Four features from Java which are really cool.

There are, in my opinion, four basic language features in Java which make the language extremely cool–in that they allow IDE developers and software developers to quickly and easily deploy tools which make working with Java very easy.

I wanted to point out these features in the hope that future languages (or future extensions to other existing languages such as C++ or Objective C) could incorporate these features, in order to make those language ecosystems better overall.

Now there are a lot of things that are cool about Java. The standard RTL, so there is a standard way to create multiple threads, do file I/O, networking or other similar things is quite cool. (I’m used to the days of early versions of Pascal or C where it was anybody’s guess how to do these things.) But in my estimation the following four features have made the overall Java ecosystem quite friendly compared to other languages.

1. Reflection.

Java’s reflection system is quite complete, allowing full introspection for any given object of the class of that object, the interfaces it implements, the base class it extends, the methods it implements and the fields that are contained in that class. With methods you can introspect the parameters and the return values. You can even dynamically, using the reflection system, construct objects on the fly and invoke methods on the fly.

Java’s reflection system is far more powerful than similar systems in Objective C (which, by design, cannot really allow introspection of the methods implemented by a class, since methods are just messages and there is no strong association of implemented messages), or in C++ (which really only allows you to discover the class of an object, and that’s it.)

Later versions of Java even provide an annotation mechanism by which classes can be annotated or marked with special flags, so during introspection different classes can be handled in different ways.

This level of reflection allows one to construct a complete dynamic serialization library, serializing and deserializing objects without ever needing the object to know what is being done to it.

And because the reflection information is contained (as a first class, well documented data structures) inside a compiled .class file, it is not all that difficult to compile a Java file, then introspect the .class file and provide information about that class. By using this it is possible for an IDE to automatically determine, for example, which methods in an abstract class need to be implemented by a child class, and automatically write the missing method calls for you. I suspect in fact this is how the Eclipse functions to create a new class, populating the methods that need to be implemented, is performed.

I use that all the time.

2. Proxying.

Java also has the ability to, given an interface class declaration, create a proxy class which provides an implementation of that interface, redirecting the method calls to another object.

Proxying is a very powerful mechanism which allows remote procedure calls to be implemented with just a few lines of code. Proxying also allows other very powerful techniques to be implemented, such as using interface methods to define the constant values in a property file, and automatically associate variables in a dynamically loaded configuration file.

While proxying is a bit of a one-trick horse, it provides a tremendous amount of power that, combined with reflection, allows you to do RPC without having to create a RMI language specification and compiler to build the client and server components. You can infer the parameters with reflection and redirect with proxying.

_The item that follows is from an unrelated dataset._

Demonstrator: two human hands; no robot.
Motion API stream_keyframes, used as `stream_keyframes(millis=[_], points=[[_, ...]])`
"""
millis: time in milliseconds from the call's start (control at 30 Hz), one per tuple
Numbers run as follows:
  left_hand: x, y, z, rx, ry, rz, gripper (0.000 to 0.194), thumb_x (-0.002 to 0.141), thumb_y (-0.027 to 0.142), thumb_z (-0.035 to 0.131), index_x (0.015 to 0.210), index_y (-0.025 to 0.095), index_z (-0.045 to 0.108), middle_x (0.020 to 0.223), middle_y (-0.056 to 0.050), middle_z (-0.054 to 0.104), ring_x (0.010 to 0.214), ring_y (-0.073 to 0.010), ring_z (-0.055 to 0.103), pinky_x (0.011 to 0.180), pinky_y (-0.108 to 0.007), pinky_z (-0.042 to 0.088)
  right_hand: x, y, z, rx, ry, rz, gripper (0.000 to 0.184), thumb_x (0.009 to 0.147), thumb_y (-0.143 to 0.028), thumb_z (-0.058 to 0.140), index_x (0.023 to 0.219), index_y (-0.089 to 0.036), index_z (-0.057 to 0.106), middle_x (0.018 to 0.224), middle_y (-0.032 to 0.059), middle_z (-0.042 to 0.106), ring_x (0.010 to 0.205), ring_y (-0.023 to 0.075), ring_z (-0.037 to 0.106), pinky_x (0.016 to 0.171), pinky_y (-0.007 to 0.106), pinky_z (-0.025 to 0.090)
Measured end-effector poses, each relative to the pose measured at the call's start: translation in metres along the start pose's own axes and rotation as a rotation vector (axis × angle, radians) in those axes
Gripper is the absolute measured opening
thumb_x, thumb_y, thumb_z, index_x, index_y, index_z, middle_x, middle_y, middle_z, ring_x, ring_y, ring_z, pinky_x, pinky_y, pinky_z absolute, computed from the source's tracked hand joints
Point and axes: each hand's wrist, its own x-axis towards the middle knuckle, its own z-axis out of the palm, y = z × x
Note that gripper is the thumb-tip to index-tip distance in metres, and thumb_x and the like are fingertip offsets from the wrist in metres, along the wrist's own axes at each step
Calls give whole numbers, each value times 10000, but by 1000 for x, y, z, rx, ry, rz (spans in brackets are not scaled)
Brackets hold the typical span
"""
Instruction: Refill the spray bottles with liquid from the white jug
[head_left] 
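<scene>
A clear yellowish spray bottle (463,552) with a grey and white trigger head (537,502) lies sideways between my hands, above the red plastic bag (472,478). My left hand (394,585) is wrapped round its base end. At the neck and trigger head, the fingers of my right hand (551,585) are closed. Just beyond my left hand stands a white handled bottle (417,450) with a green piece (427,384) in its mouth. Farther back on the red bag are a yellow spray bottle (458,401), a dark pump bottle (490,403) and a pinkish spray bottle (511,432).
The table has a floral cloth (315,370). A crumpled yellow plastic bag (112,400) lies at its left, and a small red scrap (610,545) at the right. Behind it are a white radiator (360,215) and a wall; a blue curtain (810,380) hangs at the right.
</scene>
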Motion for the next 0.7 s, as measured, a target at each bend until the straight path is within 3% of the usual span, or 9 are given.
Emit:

3. Exception Stack Introspection.

Of course most languages have exceptions. What makes Java really cool is the ability to dump the function call stack when an exception is thrown. This is an extremely powerful mechanism because it allows you to know precisely what was thrown and where it was thrown from. And most of the time, knowing what happened and where gives you a huge clue as to why something went wrong.

In fact, I’d say the biggest mistake I’ve ever seen a Java programmer make is to re-throw an exception without setting the cause parameter of the re-thrown exception. For example, I’ve seen the following:

try {
    // A whole bunch of complicated crap with calls
    // into thousands of lines of error-prone methods.
catch (Exception someException) {
    throw new StandardException("All hell broke loose.");

Then I see the following:

com.chaosinmotion.mything.StandardException: All hell broke loose.
	at com.chaosinmotion.mything.Test.doSomething(
	at com.chaosinmotion.mything.Test.main(

And I want to murder the developer who couldn’t be bothered to add an ‘initCause’ call to the rethrown exception.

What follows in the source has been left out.